Zweiter Fall in Frankfurt
Frau scherzt über Bomben am Flughafen – Weiterflug untersagt

Scherze über gefährliche Gegenstände im Handgepäck haben ernste Folgen, wie eine Frau in Frankfurt erlebt hat. (Symbolbild) Foto
Scherze über gefährliche Gegenstände im Handgepäck haben ernste Folgen, wie eine Frau in Frankfurt erlebt hat. (Symbolbild) Foto
© Andrea Warnecke/dpa-tmn/dpa
Ein Witz über gefährliche Gegenstände im Handgepäck hatte weitreichende Folgen: Eine Frau durfte nicht wie geplant in die USA weiterreisen. Die Polizei leitete zudem weitergehende Schritte ein.

Ein Scherz über Bomben und Pistolen beim Umsteigen am Frankfurter Flughafen hat die Reise einer Frau in die USA verhindert. Die 48-Jährige antwortete nach Polizeiangaben auf die Frage nach gefährlichen Gegenständen in ihrem Handgepäck mit "Yes, pistols and bombs" ("Ja, Pistolen und Bomben"). Dies habe sie mehrfach wiederholt.

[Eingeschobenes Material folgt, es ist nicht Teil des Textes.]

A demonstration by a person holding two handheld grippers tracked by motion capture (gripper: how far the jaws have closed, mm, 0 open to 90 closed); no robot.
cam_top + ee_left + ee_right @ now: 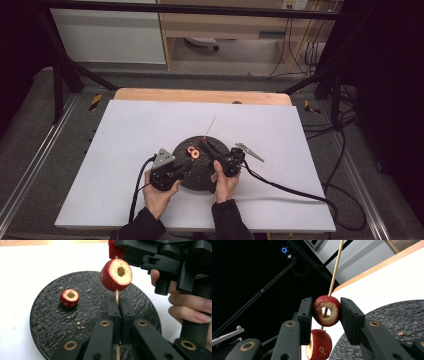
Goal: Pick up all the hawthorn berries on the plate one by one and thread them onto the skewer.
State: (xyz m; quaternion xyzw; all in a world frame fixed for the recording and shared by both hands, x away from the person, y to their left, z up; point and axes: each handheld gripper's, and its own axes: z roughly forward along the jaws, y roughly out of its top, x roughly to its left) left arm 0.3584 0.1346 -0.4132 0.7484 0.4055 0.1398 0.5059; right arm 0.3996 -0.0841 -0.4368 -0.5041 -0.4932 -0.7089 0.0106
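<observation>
- High view: over the round black slate plate [200, 172], the left gripper [186, 167] and right gripper [202, 145] meet at the plate's centre, and the bamboo skewer [210, 126] juts out toward 1 o'clock. With both hands crowded together, a nudge between the tools could bend or snap the thin stick.
- Left gripper view: the jaws are pressed together on the skewer's lower end, just below a cored hawthorn [116, 274] already threaded. A loose hawthorn [69, 298] lies on the plate at 9 o'clock. The grip looks narrow, so the stick may pivot or slide through the pads if the fruit is pushed hard from above.
- Right gripper view: the jaws pinch a second cored hawthorn [327, 310] by its sides, with the skewer passing through its hole and the first fruit at 6 o'clock below. Too tight a squeeze could crush the soft ring, and a tilted push could split it or jam it off-axis.
</observation>
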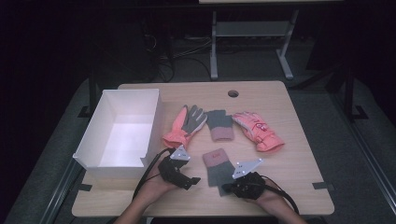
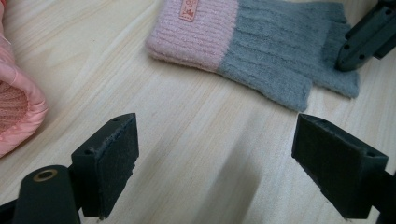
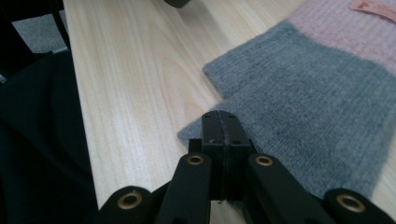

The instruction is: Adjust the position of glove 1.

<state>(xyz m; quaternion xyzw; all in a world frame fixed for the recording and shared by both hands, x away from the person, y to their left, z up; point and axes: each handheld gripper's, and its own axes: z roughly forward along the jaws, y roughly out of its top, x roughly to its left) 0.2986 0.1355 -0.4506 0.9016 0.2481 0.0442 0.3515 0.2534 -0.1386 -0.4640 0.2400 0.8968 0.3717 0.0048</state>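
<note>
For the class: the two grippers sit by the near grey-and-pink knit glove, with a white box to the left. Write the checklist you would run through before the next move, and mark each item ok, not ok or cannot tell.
1. Right gripper shut at the near glove's grey edge: ok, jaws together.
2. Fabric actually pinched between the right jaws: cannot tell; the closed tips rest at the edge, no cloth shows between them.
3. Left gripper open and free: ok, jaws wide over bare table.
4. Near glove lying flat, clear of the other gloves: ok.
5. Box open and able to take a glove: ok, nothing seen inside.
6. Matching knit glove within view: ok, farther back between the two pink gloves.
</note>
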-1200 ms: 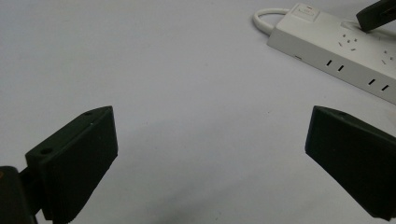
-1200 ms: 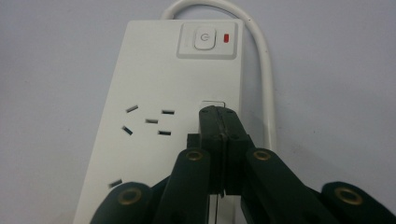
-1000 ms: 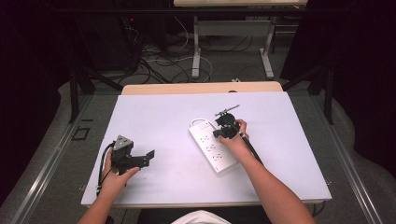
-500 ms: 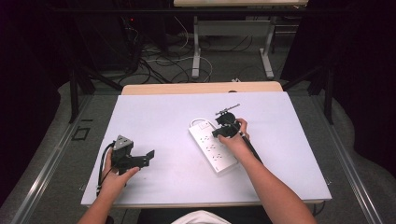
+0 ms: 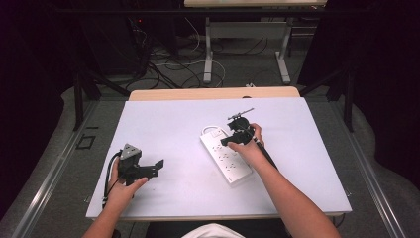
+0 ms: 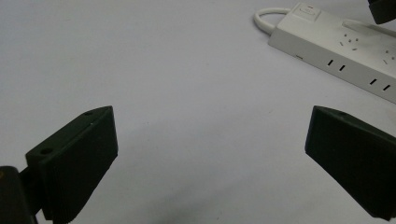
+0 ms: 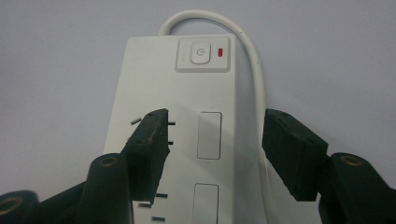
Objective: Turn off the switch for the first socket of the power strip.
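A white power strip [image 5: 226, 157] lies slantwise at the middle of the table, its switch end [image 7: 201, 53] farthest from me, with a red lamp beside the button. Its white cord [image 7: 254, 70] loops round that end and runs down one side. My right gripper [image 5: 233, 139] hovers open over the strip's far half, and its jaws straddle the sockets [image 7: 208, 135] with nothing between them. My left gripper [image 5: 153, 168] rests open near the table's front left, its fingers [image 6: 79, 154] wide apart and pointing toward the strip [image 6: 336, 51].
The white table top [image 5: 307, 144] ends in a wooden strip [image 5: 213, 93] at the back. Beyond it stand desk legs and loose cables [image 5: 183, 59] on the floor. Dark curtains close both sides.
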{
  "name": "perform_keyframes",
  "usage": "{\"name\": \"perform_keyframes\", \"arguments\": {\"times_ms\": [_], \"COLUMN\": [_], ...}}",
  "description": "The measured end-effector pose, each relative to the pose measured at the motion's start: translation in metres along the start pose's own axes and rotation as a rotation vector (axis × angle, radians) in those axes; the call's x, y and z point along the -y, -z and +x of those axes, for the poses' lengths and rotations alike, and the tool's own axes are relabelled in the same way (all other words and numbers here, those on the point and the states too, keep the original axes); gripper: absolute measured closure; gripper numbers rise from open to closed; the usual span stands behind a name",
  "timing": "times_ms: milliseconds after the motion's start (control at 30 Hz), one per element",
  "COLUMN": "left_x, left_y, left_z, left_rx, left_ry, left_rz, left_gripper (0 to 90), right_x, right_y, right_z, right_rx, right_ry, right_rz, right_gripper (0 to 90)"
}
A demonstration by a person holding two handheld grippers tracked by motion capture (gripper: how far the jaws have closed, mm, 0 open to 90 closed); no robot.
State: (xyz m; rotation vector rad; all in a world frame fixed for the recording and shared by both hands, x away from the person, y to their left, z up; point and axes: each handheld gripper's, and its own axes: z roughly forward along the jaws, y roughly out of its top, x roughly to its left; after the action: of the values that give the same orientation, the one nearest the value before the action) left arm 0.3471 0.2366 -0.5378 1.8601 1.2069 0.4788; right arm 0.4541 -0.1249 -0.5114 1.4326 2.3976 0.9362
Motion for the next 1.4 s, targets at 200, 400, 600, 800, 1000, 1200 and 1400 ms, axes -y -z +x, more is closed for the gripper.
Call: {"name": "perform_keyframes", "arguments": {"times_ms": [200,400,600,800,1000,1200,1400], "left_x": [0.0,0.0,0.0,0.0,-0.001,-0.001,-0.001], "left_y": [0.0,0.0,0.0,-0.001,-0.002,-0.002,-0.002], "left_z": [0.0,0.0,0.001,0.001,0.0,-0.001,-0.002], "left_rx": [0.0,-0.001,-0.004,-0.006,-0.006,0.007,0.015], "left_ry": [0.001,0.0,0.0,0.005,0.007,-0.005,-0.015], "left_rz": [0.001,0.001,-0.001,-0.007,-0.01,-0.026,-0.024], "left_gripper": [2.5,2.5,2.5,2.5,2.5,2.0,0.4], "right_x": [-0.003,-0.003,-0.003,-0.001,0.003,0.009,0.014], "right_y": [0.003,0.006,0.009,0.016,0.023,0.033,0.044], "right_z": [0.005,0.004,0.006,0.007,0.008,0.005,0.004], "right_rx": [0.046,0.037,0.03,0.033,0.021,0.025,0.019], "right_ry": [-0.013,-0.027,-0.006,0.028,0.033,0.063,0.081], "right_rz": [-0.027,-0.039,-0.053,-0.051,-0.072,-0.117,-0.122], "right_gripper": [14.9,6.3,0.0,0.0,0.0,0.0,0.0]}}
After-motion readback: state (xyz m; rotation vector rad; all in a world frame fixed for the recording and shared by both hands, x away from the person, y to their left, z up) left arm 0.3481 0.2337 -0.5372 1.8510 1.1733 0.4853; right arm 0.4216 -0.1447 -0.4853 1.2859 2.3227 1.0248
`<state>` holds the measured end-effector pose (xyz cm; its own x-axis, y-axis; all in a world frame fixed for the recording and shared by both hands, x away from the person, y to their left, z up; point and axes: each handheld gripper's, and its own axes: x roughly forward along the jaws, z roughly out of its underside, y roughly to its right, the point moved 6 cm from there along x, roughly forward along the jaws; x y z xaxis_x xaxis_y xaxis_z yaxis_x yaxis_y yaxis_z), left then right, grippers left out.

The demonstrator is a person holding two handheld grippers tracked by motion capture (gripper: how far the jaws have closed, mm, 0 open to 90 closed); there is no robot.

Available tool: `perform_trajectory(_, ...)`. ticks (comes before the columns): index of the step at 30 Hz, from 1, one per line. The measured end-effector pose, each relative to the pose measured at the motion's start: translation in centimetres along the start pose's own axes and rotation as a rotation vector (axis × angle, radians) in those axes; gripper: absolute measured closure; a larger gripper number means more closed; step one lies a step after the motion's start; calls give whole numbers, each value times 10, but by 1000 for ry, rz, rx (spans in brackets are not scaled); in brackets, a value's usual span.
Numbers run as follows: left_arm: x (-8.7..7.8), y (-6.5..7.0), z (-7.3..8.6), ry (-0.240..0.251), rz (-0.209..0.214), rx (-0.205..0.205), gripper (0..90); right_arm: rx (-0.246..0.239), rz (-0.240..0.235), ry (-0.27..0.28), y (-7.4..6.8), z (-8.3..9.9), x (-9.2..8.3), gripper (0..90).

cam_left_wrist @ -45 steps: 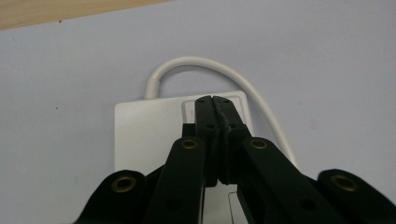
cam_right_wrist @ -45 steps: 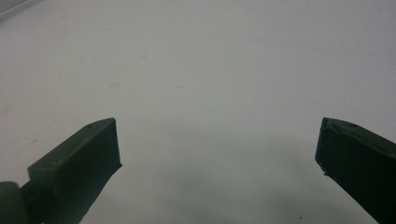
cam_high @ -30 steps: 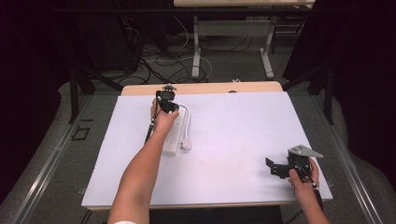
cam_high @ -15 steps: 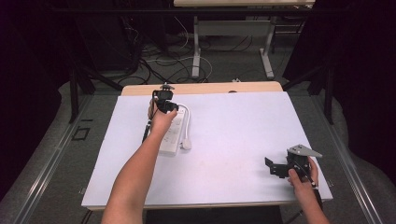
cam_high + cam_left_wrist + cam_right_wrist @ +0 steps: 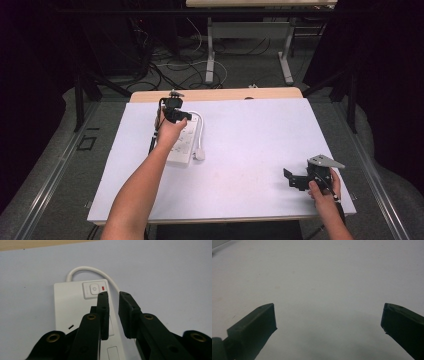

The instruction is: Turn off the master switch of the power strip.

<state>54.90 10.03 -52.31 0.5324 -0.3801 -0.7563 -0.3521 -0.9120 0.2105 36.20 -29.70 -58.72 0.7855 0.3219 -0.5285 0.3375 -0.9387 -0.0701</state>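
My left gripper (image 5: 176,111) hangs over the far end of the white power strip (image 5: 181,142), jaws nearly together with a thin gap, clamping nothing. Its own view picks out the strip's square power button (image 5: 93,289) and red light (image 5: 103,288), with the white cord (image 5: 93,270) looping behind. On the right, my right gripper (image 5: 296,179) sits low over the smooth white table (image 5: 260,135), jaws wide apart.

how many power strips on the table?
1. A white power strip lies on the table's far left part, under the left claw, whose jaws hang nearly closed just short of its power button. Nothing suggests another is hidden.
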Motion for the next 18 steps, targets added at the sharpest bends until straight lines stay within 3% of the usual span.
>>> perform_trajectory(18,-18,13,10,-2,86,28,658,-10,4,8,1,-1,0,0)
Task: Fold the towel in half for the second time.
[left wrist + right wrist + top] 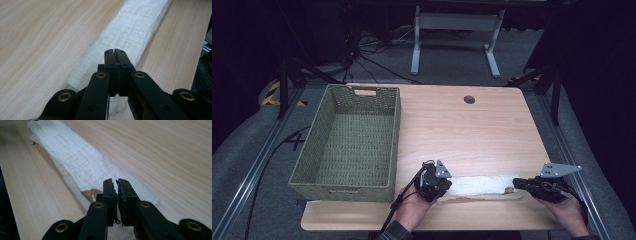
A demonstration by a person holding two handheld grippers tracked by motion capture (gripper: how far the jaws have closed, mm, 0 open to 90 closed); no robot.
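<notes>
Folded white cloth [479, 186] lies along the table's [462, 125] six o'clock edge. Left gripper [445, 187] and right gripper [516, 184] hide its ends, both clenched; cloth between jaws? Can't tell. Basket [312, 150] at nine o'clock holds nothing.

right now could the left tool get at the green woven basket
Probably yes. The left tool sits at the near end of the folded white cloth, right beside the green woven basket, with bare wooden table between them. Its jaws are shut, apparently over the cloth.
</notes>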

Die Bundespolizei konnte zwar eine tatsächliche Gefahr ausschließen. Die Frau durfte aber nicht wie geplant nach Chicago weiterreisen, denn US-amerikanische Behörden annullierten ihr Visum. Stattdessen musste sie in die ägyptische Hauptstadt Kairo zurückfliegen, aus der sie kam.

Die 48-Jährige erklärte, ihre Aussage sei nur als Scherz gemeint gewesen, wie die Bundespolizei mitteilt. Dennoch wird gegen sie nun wegen Störung des öffentlichen Friedens durch Androhung von Straftaten ermittelt. Bereits vor einigen Tagen war ein Mann in Frankfurt nach einem ähnlichen Scherz von seiner geplanten Weiterreise nach Frankreich ausgeschlossen worden.